(Work instruction): Omit every picture, and retype the lines that run from the beginning of the data below through the line containing "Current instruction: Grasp", inclusive.

----------

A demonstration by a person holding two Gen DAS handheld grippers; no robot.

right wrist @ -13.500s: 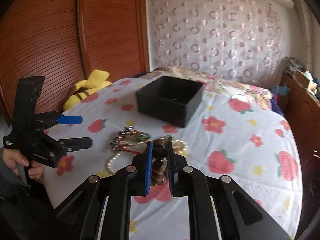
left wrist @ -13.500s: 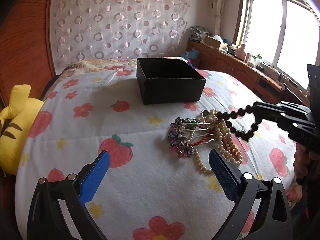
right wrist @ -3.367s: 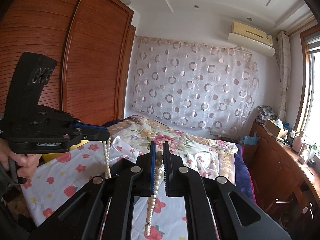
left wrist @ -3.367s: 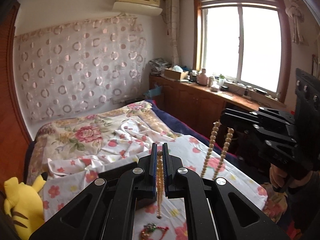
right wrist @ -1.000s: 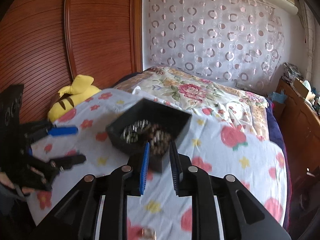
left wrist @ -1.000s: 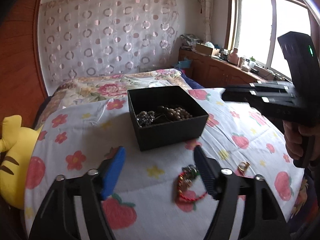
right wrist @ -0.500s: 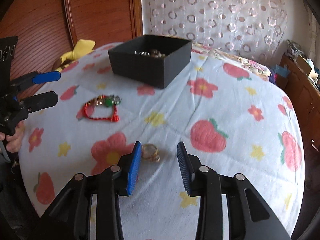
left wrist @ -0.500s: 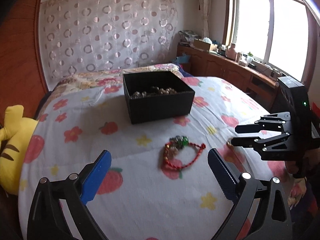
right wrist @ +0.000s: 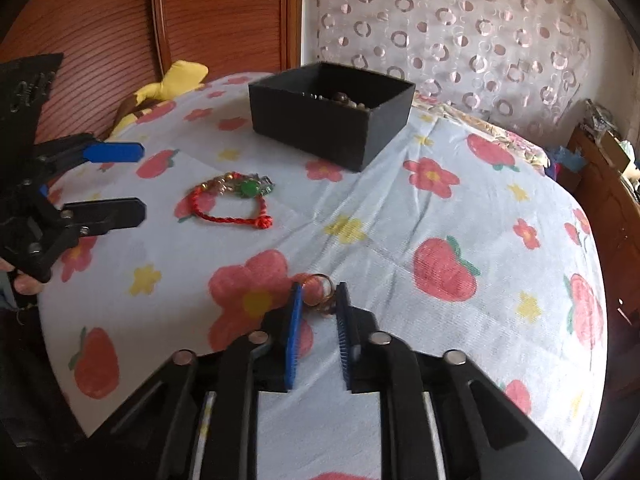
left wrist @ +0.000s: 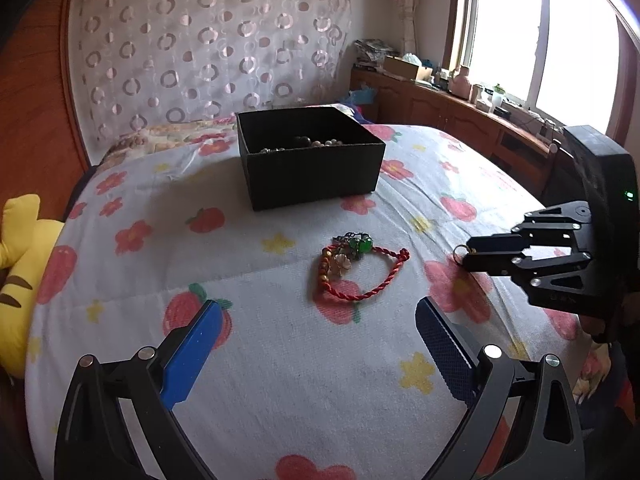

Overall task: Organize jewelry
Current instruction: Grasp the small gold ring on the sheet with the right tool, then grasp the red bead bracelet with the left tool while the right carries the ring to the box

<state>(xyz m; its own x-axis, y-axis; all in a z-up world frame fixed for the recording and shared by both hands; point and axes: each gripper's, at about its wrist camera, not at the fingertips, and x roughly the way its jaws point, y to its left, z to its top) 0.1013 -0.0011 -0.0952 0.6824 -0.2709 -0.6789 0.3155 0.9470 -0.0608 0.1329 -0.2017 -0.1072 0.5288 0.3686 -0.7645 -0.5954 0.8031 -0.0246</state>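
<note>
- Bed (left wrist: pixel 280 380), quilt printed with flowers and strawberries: carries all the items listed here.
- Yellow plush toy (left wrist: pixel 16 264): at the left edge of the bed, against the wooden wardrobe (right wrist: pixel 100 20); well apart from the jewelry.
- Sheer curtain with ring pattern (left wrist: pixel 208 52): far wall. Wooden cabinet under the window (left wrist: pixel 460 116): far right, cluttered top.
- Black box (left wrist: pixel 308 156): open top, far centre of the bed; beads and metal pieces lie inside, only partly visible over its rim.
- Red cord bracelet (left wrist: pixel 352 268) with green stones and small charms: flat on the quilt, nearer than the box, nothing in its way.
- Gold ring (right wrist: pixel 320 292): on the quilt to the right of the bracelet, on a red flower print, between the right jaws.
- Left gripper (left wrist: pixel 316 336): tilted down toward the bracelet, jaws spread wide, nothing between them.
- Right gripper (right wrist: pixel 318 300): pointed steeply down, tips on the quilt; jaws have just been closing and clamp the ring.
- A hand (right wrist: pixel 24 280) holds the left gripper's handle.
</note>
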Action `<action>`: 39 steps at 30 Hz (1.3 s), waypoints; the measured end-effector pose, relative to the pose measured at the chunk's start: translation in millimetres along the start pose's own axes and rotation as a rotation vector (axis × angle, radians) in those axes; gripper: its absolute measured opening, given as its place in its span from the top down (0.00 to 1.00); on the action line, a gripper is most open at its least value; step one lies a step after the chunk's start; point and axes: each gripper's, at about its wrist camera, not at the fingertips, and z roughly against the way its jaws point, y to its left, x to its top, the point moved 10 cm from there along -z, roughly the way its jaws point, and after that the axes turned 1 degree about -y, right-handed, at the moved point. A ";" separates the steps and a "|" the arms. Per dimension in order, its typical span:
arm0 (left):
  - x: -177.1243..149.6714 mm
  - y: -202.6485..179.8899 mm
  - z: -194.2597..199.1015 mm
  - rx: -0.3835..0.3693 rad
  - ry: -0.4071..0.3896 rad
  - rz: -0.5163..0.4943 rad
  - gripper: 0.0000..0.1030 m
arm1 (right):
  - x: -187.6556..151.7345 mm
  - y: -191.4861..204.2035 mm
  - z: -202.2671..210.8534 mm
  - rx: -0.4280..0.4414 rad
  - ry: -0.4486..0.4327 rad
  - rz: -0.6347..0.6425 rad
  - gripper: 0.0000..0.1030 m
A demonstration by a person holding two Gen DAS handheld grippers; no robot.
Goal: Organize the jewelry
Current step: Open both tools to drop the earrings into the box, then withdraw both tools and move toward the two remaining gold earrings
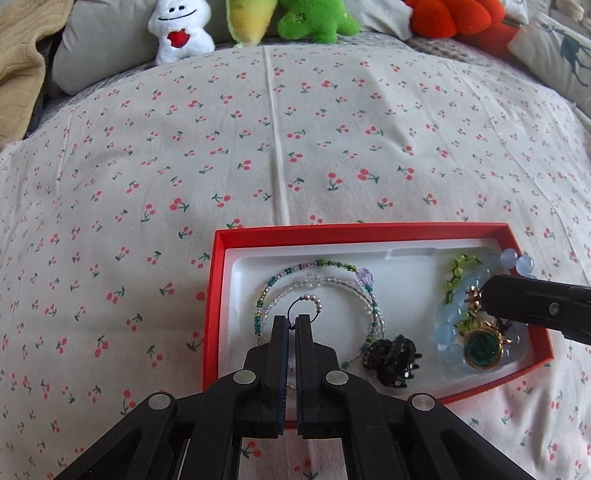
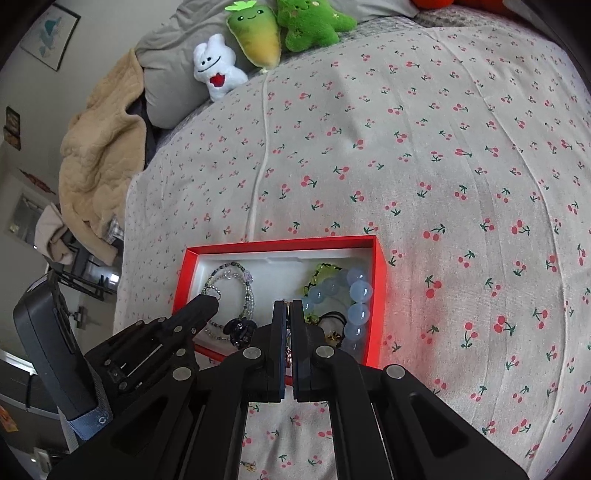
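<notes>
A red box (image 1: 218, 295) with a white liner lies on the cherry-print bedspread; it also shows in the right wrist view (image 2: 380, 280). My left gripper (image 1: 293, 318) is shut on a thin wire ring with small pearl beads (image 1: 308, 300), over the box's left half. Beaded necklaces (image 1: 317, 275) and a black hair claw (image 1: 393, 360) lie there. My right gripper (image 2: 289, 303) is shut on a small gold-toned piece (image 1: 474, 297), over the right half. A blue bead bracelet (image 2: 356, 295), a green bead piece (image 1: 456, 273) and a green-stone brooch (image 1: 484, 350) lie there.
Plush toys stand at the bed's far edge: a white one (image 1: 179, 31), a yellow-green one (image 2: 256, 33), a green one (image 1: 314, 18), an orange one (image 1: 450, 14). A beige blanket (image 2: 99, 155) hangs at the left. The bedspread (image 1: 295, 147) stretches beyond the box.
</notes>
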 end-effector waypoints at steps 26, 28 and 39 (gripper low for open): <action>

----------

(Task response):
A demonstration by a person holding two Gen DAS handheld grippers; no robot.

right wrist @ -13.500s: 
left wrist @ -13.500s: 
right wrist @ -3.367s: 
left wrist @ -3.367s: 
right wrist @ -1.000s: 
left wrist @ -1.000s: 
right wrist @ -0.500s: 
left wrist @ -0.500s: 
right wrist @ +0.000s: 
left wrist @ +0.000s: 

Overall task: Organize jewelry
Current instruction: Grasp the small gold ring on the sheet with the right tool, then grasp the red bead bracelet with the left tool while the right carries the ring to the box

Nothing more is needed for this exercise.